▸ **Exercise requirements**:
Reproduce all entries word for word.

___ Record extracts ___

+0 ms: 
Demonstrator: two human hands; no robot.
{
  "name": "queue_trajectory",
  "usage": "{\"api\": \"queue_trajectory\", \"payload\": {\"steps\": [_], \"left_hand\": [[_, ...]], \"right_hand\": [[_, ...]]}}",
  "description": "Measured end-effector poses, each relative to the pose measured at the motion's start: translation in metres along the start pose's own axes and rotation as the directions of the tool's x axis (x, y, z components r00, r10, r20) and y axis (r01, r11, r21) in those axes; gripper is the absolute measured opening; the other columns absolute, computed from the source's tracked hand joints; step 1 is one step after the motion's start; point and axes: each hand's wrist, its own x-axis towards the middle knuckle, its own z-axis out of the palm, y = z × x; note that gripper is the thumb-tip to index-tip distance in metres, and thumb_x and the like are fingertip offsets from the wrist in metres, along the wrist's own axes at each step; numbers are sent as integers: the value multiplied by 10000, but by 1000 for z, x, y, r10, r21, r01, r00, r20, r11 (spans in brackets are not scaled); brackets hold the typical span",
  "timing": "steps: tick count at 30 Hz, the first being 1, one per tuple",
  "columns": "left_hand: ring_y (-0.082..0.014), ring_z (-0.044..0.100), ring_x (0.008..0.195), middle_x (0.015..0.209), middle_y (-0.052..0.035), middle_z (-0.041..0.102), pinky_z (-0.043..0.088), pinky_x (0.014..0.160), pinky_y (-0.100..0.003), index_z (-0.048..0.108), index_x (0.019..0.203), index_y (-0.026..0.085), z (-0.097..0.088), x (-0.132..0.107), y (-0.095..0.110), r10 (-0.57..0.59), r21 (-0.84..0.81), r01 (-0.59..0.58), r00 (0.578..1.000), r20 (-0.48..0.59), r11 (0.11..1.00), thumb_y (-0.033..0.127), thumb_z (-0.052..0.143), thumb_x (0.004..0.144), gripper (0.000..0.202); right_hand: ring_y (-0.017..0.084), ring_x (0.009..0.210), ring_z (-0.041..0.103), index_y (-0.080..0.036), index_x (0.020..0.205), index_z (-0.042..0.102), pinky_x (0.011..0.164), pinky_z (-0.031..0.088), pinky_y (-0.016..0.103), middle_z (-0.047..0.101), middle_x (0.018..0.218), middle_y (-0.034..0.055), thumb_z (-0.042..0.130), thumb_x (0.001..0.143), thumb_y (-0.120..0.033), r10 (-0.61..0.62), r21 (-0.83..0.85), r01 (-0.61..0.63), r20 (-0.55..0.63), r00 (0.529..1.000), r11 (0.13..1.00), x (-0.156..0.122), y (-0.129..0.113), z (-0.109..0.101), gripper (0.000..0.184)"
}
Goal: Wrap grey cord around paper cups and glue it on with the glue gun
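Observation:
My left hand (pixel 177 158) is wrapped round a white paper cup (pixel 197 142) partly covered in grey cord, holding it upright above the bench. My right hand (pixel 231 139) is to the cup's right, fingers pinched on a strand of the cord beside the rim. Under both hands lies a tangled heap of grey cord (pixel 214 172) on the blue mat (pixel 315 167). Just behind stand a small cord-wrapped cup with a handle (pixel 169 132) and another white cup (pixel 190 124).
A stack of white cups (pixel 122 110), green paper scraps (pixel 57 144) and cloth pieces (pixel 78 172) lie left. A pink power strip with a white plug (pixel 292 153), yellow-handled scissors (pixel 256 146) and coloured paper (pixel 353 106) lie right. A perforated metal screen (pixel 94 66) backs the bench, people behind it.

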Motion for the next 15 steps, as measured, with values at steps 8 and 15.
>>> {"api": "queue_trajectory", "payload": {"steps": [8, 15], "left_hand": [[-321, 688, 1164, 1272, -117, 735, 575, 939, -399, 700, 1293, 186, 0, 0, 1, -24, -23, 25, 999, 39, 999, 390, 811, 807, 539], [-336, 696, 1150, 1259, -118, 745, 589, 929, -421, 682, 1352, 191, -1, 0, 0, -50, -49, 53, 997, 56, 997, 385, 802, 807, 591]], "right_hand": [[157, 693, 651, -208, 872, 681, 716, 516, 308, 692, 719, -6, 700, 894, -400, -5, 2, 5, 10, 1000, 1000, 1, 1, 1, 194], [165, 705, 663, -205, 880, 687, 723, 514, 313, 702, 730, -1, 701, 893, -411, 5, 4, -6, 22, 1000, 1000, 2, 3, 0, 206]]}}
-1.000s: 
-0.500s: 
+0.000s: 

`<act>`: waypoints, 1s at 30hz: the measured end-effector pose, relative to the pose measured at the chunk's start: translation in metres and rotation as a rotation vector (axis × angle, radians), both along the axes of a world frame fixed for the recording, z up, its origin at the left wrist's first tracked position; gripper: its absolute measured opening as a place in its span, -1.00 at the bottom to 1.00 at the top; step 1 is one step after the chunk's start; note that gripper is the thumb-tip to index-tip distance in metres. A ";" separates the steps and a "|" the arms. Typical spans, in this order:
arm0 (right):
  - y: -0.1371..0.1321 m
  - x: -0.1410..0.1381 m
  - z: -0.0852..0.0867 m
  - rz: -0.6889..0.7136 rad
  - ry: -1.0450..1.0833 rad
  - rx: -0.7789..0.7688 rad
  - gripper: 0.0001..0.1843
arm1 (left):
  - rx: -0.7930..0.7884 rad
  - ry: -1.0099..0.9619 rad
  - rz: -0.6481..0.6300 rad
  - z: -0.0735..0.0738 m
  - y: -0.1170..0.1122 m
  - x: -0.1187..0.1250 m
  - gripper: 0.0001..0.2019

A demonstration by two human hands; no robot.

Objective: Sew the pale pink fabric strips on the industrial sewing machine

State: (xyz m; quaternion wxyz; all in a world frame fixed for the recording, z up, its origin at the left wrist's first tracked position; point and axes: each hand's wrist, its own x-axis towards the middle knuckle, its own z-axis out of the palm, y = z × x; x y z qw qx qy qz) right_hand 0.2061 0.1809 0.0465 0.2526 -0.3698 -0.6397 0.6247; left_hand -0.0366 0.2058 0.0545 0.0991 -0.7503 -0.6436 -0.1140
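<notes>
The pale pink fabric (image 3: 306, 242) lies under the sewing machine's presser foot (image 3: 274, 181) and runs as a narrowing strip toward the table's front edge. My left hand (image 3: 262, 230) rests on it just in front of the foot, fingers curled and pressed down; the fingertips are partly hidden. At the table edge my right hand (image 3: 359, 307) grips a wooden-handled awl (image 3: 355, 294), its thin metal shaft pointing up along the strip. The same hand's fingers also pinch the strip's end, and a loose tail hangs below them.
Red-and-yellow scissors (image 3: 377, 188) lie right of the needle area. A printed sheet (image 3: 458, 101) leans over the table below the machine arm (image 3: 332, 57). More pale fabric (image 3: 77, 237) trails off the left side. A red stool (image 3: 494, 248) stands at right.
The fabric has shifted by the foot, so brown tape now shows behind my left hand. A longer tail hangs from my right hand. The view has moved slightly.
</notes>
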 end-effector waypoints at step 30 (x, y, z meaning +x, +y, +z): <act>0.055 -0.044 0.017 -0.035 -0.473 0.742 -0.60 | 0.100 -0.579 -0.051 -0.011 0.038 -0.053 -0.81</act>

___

▸ **Solution to this exercise**:
+0 ms: 
Demonstrator: two human hands; no robot.
{
  "name": "queue_trajectory",
  "usage": "{\"api\": \"queue_trajectory\", \"payload\": {\"steps\": [_], \"left_hand\": [[_, ...]], \"right_hand\": [[_, ...]]}}",
  "description": "Measured end-effector poses, each relative to the pose measured at the motion's start: translation in metres along the start pose's own axes and rotation as the directions of the tool's x axis (x, y, z components r00, r10, r20) and y axis (r01, r11, r21) in those axes; gripper is the absolute measured opening; the other columns absolute, computed from the source's tracked hand joints; step 1 is one step after the motion's start; point and axes: each hand's wrist, its own x-axis towards the middle knuckle, its own z-axis out of the palm, y = z × x; note that gripper is the thumb-tip to index-tip distance in metres, and thumb_x and the like are fingertip offsets from the wrist in metres, along the wrist's own axes at each step; numbers are sent as integers: the value multiplied by 10000, but by 1000 for z, x, y, r10, r21, r01, r00, r20, r11 (spans in brackets are not scaled); brackets hold the typical span",
  "timing": "steps: tick count at 30 Hz, the first being 1, one per tuple",
  "columns": "left_hand: ring_y (-0.082..0.014), ring_z (-0.044..0.100), ring_x (0.008..0.195), middle_x (0.015..0.209), middle_y (-0.052..0.035), middle_z (-0.041..0.102), pinky_z (-0.043..0.088), pinky_x (0.014..0.160), pinky_y (-0.100..0.003), index_z (-0.048..0.108), index_x (0.019..0.203), index_y (-0.026..0.085), z (-0.097..0.088), x (-0.132..0.107), y (-0.095..0.110), r10 (-0.57..0.59), r21 (-0.84..0.81), r01 (-0.59..0.58), r00 (0.578..1.000), r20 (-0.48..0.59), r11 (0.11..1.00), thumb_y (-0.033..0.127), thumb_z (-0.052..0.143), thumb_x (0.004..0.144), gripper (0.000..0.202); right_hand: ring_y (-0.017..0.084), ring_x (0.009..0.210), ring_z (-0.041..0.103), index_y (-0.080..0.036), index_x (0.020..0.205), index_z (-0.042..0.102), pinky_x (0.011..0.164), pinky_z (-0.031..0.088), pinky_y (-0.016..0.103), middle_z (-0.047..0.101), middle_x (0.018..0.218), middle_y (-0.034..0.055), thumb_z (-0.042..0.130), thumb_x (0.001..0.143), thumb_y (-0.120..0.033), r10 (-0.61..0.62), r21 (-0.83..0.85), r01 (-0.61..0.63), r20 (-0.55..0.63), r00 (0.529..1.000), r11 (0.13..1.00), x (-0.156..0.122), y (-0.129..0.113), z (-0.109..0.101), gripper (0.000..0.184)"
}
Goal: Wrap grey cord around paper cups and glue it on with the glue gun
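Observation:
My left hand (pixel 177 158) is wrapped round a white paper cup (pixel 197 142) partly covered in grey cord, holding it upright above the bench. My right hand (pixel 231 139) is to the cup's right, fingers pinched on a strand of the cord beside the rim. Under both hands lies a tangled heap of grey cord (pixel 214 172) on the blue mat (pixel 315 167). Just behind stand a small cord-wrapped cup with a handle (pixel 169 132) and another white cup (pixel 190 124).
A stack of white cups (pixel 122 110), green paper scraps (pixel 57 144) and cloth pieces (pixel 78 172) lie left. A pink power strip with a white plug (pixel 292 153), yellow-handled scissors (pixel 256 146) and coloured paper (pixel 353 106) lie right. A perforated metal screen (pixel 94 66) backs the bench, people behind it.
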
Motion for the next 15 steps, as measured, with values at steps 8 and 15.
>>> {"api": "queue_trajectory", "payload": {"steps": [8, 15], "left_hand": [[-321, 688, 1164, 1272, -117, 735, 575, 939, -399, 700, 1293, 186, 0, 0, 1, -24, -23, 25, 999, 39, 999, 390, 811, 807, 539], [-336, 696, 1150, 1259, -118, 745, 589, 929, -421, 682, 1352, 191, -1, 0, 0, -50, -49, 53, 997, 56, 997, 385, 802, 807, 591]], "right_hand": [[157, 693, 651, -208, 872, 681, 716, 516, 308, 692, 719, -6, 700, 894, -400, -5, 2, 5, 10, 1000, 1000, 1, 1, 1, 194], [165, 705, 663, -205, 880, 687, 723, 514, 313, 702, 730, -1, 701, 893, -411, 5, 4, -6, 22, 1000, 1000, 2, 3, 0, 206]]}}
-1.000s: 
-0.500s: 
+0.000s: 

`<act>`: waypoints, 1s at 30hz: the measured end-effector pose, relative to the pose measured at the chunk's start: translation in metres and rotation as a rotation vector (axis × angle, radians), both along the axes of a world frame fixed for the recording, z up, its origin at the left wrist's first tracked position; gripper: its absolute measured opening as a place in its span, -1.00 at the bottom to 1.00 at the top; step 1 is one step after the chunk's start; note that gripper is the thumb-tip to index-tip distance in metres. A ";" separates the steps and a "|" the arms. Typical spans, in this order:
arm0 (right):
  - y: -0.1371..0.1321 m
  - x: -0.1410..0.1381 m
  - z: -0.0852..0.0867 m
  - rz: -0.6889..0.7136 rad
  - ry: -1.0450..1.0833 rad
  - rx: -0.7789..0.7688 rad
  - gripper: 0.0001..0.1843
arm1 (left):
  - rx: -0.7930..0.7884 rad
  - ry: -1.0099..0.9619 rad
  - rz: -0.6481..0.6300 rad
  - z: -0.0735..0.0738 m
  - y: -0.1170..0.1122 m
  - x: -0.1187..0.1250 m
  - gripper: 0.0001..0.2019

A demonstration by two human hands; no robot.

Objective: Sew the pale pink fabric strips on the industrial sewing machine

State: (xyz m; quaternion wxyz; all in a world frame fixed for the recording, z up, its origin at the left wrist's first tracked position; point and axes: each hand's wrist, its own x-axis towards the middle knuckle, its own z-axis out of the palm, y = z × x; x y z qw qx qy qz) right_hand 0.2061 0.1809 0.0465 0.2526 -0.3698 -0.6397 0.6247; left_hand -0.0366 0.2058 0.0545 0.0991 -0.7503 -0.6436 -0.1140
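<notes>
The pale pink fabric (image 3: 306, 242) lies under the sewing machine's presser foot (image 3: 274, 181) and runs as a narrowing strip toward the table's front edge. My left hand (image 3: 262, 230) rests on it just in front of the foot, fingers curled and pressed down; the fingertips are partly hidden. At the table edge my right hand (image 3: 359, 307) grips a wooden-handled awl (image 3: 355, 294), its thin metal shaft pointing up along the strip. The same hand's fingers also pinch the strip's end, and a loose tail hangs below them.
Red-and-yellow scissors (image 3: 377, 188) lie right of the needle area. A printed sheet (image 3: 458, 101) leans over the table below the machine arm (image 3: 332, 57). More pale fabric (image 3: 77, 237) trails off the left side. A red stool (image 3: 494, 248) stands at right.
The fabric has shifted by the foot, so brown tape now shows behind my left hand. A longer tail hangs from my right hand. The view has moved slightly.
</notes>
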 end-effector waypoints at step 30 (x, y, z meaning +x, +y, +z): <act>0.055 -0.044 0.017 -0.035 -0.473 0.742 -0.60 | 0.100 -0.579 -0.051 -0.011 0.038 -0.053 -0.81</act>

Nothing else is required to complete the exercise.